Problem.
Retype the listing exactly; omit pictures.

Exercise data.
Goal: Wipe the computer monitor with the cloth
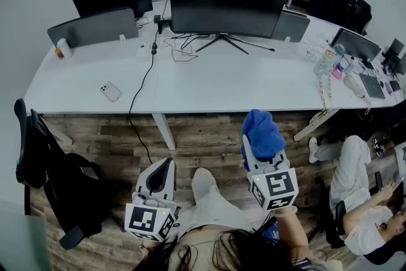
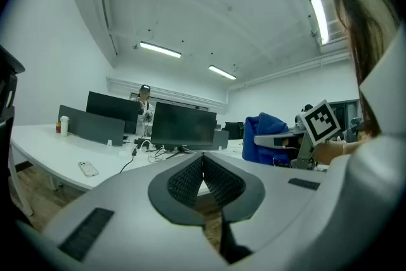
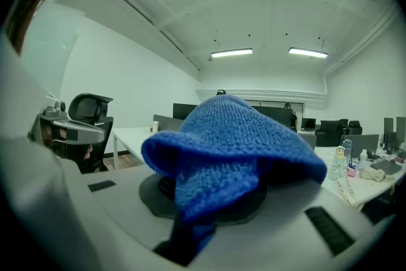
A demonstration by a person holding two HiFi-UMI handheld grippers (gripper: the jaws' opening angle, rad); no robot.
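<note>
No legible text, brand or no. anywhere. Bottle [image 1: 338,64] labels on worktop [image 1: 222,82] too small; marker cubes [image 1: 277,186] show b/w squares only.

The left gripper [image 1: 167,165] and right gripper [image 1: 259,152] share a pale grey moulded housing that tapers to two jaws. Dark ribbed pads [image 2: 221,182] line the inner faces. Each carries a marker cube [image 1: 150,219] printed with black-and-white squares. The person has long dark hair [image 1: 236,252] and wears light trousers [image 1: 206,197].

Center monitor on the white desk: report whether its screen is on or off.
Off or asleep: the monitor shows a uniformly black screen, with no image or glow.
</note>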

Response area.
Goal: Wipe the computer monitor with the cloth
A demonstration by a person holding two HiFi-UMI handheld grippers (gripper: the jaws' opening angle, rad); no robot.
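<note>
No legible text, brand or no. anywhere. Bottle [image 1: 338,64] labels on worktop [image 1: 222,82] too small; marker cubes [image 1: 277,186] show b/w squares only.

The left gripper [image 1: 167,165] and right gripper [image 1: 259,152] share a pale grey moulded housing that tapers to two jaws. Dark ribbed pads [image 2: 221,182] line the inner faces. Each carries a marker cube [image 1: 150,219] printed with black-and-white squares. The person has long dark hair [image 1: 236,252] and wears light trousers [image 1: 206,197].

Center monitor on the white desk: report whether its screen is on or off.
Off or asleep: the monitor shows a uniformly black screen, with no image or glow.
</note>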

Now the output is complete.